TA: For a long time, people were saying, “These guys have so many influences – what are they?” That always pissed me off, because I don’t know what we are, except we’re a bunch of kids that grew up in this country, and this country is a huge melting pot. So what could be more American – not in a big patriotic flag-waving way – what could be more real, as an American band, than to be a big melting pot for all these styles?
One of the reasons that I’m psyched about putting out a live album is, I think it all jells more in the live context than when we try to make an album. When we go into the studio, we never know what to do. We have so much stuff – too much. And it comes out sounding that way sometimes. Whereas live, it comes out sounding real cohesive. We’ve gone through so many phases, and met so many interesting people, hopefully it’s congealing into one kind of sound. When Bill Monroe first started, it was the same kind of thing: blending all these different styles to make something new.
SS: It’s really amazing when all these traditions can just flow through you, and the music you’re making is absolutely appropriate for this historical moment – or even the moment of a particular night. That’s what I’d want to be doing if I was in a band, and what I hope to be doing as a writer. That thing about how the music is in the universe already, and you uncover it – that’s true with writing too.
TA: With any art. You know that Michelangelo quote about the David – “It was already there. I just had to chip away until I hit flesh.”
SS: What groups did you see when you were younger that really made you want to play?
TA: I went through a period when I was a sophomore in high school, and all these great bands started coming around. I saw Pat Metheny when he was with his first group.
SS: That moment in “Slave To The Traffic Light,” when you play the harmonics, reminds me of something Pat Metheny might have done.
TA: Good ear. I probably wrote that right around the time I saw him 10 times in a row in a year. And King Crimson – they blew me away. There was a lot of that cycling five-against-seven that really crept in.

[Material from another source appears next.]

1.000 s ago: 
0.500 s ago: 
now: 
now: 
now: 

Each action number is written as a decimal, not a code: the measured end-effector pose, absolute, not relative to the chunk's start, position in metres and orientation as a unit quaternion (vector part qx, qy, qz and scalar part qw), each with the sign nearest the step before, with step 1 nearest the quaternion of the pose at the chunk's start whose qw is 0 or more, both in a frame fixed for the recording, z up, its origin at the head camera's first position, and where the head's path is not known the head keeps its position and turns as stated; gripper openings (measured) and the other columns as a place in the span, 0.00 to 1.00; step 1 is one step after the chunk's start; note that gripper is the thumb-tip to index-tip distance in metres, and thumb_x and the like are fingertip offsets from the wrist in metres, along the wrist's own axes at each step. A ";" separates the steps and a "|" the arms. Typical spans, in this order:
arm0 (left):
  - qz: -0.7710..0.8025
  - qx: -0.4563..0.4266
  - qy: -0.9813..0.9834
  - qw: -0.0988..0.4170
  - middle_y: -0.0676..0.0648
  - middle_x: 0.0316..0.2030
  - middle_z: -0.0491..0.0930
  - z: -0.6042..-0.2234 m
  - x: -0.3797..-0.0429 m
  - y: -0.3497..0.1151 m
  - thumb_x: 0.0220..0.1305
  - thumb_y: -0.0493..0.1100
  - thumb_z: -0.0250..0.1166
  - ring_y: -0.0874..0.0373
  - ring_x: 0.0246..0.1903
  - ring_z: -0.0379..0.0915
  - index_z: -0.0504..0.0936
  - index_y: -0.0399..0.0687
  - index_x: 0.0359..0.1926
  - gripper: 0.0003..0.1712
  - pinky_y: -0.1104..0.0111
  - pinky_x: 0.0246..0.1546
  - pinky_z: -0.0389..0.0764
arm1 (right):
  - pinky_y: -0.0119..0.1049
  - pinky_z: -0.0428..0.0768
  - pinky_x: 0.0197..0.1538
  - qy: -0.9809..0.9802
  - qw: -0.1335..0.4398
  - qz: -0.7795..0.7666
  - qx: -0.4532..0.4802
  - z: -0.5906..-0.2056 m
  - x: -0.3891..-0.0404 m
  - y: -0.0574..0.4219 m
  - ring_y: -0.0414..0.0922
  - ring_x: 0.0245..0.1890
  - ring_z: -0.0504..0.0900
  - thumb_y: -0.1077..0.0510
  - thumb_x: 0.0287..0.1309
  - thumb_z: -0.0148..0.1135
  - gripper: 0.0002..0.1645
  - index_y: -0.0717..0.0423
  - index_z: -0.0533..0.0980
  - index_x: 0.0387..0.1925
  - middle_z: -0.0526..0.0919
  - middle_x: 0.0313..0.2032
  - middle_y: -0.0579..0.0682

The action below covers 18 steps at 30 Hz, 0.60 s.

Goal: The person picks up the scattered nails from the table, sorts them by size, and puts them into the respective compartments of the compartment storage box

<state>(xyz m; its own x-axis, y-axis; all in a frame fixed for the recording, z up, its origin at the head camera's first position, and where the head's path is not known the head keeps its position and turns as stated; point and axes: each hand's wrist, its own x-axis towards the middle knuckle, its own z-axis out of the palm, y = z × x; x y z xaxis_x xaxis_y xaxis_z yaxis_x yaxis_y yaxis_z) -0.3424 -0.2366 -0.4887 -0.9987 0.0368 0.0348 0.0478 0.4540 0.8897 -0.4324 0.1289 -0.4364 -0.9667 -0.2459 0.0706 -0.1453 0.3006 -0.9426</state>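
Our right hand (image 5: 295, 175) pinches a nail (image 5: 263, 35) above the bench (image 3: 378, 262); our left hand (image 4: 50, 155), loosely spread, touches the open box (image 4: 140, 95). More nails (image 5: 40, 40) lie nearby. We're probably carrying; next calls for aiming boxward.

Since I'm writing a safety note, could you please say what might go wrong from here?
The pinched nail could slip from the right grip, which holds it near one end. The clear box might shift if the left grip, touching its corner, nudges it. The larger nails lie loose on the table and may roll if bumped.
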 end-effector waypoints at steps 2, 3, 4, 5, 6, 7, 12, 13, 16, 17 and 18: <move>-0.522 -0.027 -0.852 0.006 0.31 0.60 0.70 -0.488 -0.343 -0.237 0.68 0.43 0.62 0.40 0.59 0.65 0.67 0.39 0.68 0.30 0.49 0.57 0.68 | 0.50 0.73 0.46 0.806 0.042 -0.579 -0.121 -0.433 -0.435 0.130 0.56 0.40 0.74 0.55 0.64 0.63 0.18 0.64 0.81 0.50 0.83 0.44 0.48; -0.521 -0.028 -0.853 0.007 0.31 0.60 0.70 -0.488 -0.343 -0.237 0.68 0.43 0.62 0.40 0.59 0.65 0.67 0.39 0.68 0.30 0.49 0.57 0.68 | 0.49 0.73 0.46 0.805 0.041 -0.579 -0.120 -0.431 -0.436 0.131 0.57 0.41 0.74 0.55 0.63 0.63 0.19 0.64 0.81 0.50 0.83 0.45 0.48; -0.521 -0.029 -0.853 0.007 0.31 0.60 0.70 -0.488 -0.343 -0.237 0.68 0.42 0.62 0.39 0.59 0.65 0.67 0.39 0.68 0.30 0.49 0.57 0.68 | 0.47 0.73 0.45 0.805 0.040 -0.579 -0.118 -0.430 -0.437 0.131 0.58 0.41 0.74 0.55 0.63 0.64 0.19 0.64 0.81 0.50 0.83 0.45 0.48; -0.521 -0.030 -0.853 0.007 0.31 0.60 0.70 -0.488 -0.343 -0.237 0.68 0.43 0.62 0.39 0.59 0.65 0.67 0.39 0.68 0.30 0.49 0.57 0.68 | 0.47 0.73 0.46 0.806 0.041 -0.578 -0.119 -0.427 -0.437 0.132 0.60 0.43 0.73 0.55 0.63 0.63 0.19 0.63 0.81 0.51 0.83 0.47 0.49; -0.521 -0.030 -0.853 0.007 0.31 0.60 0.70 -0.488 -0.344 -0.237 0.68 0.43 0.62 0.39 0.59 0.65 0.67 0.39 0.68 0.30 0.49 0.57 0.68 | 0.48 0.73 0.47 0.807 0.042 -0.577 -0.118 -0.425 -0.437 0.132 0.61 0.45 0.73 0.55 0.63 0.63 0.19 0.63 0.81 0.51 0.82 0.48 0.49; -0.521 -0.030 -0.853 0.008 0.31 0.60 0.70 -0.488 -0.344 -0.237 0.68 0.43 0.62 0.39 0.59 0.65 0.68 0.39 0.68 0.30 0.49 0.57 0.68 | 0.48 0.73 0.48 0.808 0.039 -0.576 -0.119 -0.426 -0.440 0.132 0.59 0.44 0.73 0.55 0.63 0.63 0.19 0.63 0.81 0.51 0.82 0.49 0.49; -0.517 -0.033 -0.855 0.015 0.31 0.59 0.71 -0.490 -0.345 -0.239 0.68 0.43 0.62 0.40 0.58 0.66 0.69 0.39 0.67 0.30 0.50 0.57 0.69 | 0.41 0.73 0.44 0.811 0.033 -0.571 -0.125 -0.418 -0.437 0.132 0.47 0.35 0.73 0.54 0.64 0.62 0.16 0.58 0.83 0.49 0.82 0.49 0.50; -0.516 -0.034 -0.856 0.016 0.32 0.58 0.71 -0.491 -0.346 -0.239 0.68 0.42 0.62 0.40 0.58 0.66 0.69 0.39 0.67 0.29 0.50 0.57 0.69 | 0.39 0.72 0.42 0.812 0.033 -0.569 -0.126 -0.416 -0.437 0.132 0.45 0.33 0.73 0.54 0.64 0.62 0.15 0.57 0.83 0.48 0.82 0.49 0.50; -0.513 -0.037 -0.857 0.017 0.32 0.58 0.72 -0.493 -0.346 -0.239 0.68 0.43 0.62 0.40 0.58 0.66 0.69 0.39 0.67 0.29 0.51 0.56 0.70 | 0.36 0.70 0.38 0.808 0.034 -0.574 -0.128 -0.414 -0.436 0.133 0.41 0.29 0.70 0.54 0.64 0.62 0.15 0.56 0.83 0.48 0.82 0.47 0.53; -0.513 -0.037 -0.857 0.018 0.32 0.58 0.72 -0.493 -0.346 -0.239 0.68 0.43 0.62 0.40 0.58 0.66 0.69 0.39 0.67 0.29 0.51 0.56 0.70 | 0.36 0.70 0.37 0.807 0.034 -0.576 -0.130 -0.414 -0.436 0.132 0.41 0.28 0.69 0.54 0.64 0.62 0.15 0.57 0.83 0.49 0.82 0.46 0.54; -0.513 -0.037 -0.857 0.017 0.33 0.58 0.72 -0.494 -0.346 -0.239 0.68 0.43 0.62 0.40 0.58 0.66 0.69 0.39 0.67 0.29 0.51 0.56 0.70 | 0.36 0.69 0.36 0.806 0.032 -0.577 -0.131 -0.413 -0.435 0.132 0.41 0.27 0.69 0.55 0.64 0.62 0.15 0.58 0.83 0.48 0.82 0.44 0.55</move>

SS: Did you see the Dead when you were young?
TA: Oh yeah. I saw the Dead when I was a senior in high school. One Dead show I thought was just surreal, awesome, and I saw five or six other ones that – you know, on and off. But there was definitely one that blew my mind. In either ’82 or ’83.
I went to this prep school in Connecticut – Taft. I was really into Led Zeppelin. There were all these Deadheads there, they talked me into going to this Dead show. I thought it was the most boring thing I’d ever seen in my life. I really was bored to tears. Then I went again, and it was really good. I went probably five or six times that year.
Then there was this one night that I went, and it was incredible. It really blew me away: tight, hooked up, direction, going places. I was in a band at the time, Space Antelope, with the Dude of Life. The next concerts that started blowing me away were Ladysmith Black Mambazo, and I always liked Santana. He was a big influence. But in the last five years, the shows that have killed me have all been smaller shows. Alison Krauss – oh my God! So good.
SS: How is it now for you, playing suddenly to huge audiences?
TA: It’s really fine, most of the time. It can be tiring – you’re catching me at the end of the tour. [Beep heard in the background]. Whoops! There’s the tour manager beeping me. We have to go. It can be a little bit tiring to have to be talking to so many people, all the time. “Hey, how ya doin’? Whoa!” You know?
I’ve had experiences where 10 people will come up and say “hi,” and if you blow one off, you’re an asshole. But since it’s a big community, everybody knows that’s not the case. In general, I feel like I’m the luckiest guy in the world. That’s pretty much my whole outlook on it. We have a pretty mellow group of people that follow us around, too, so we don’t have to worry. I don’t want my life to get to a point where I have to be cut off in any way, like not being able to go walking out downtown. But it hasn’t gotten that way.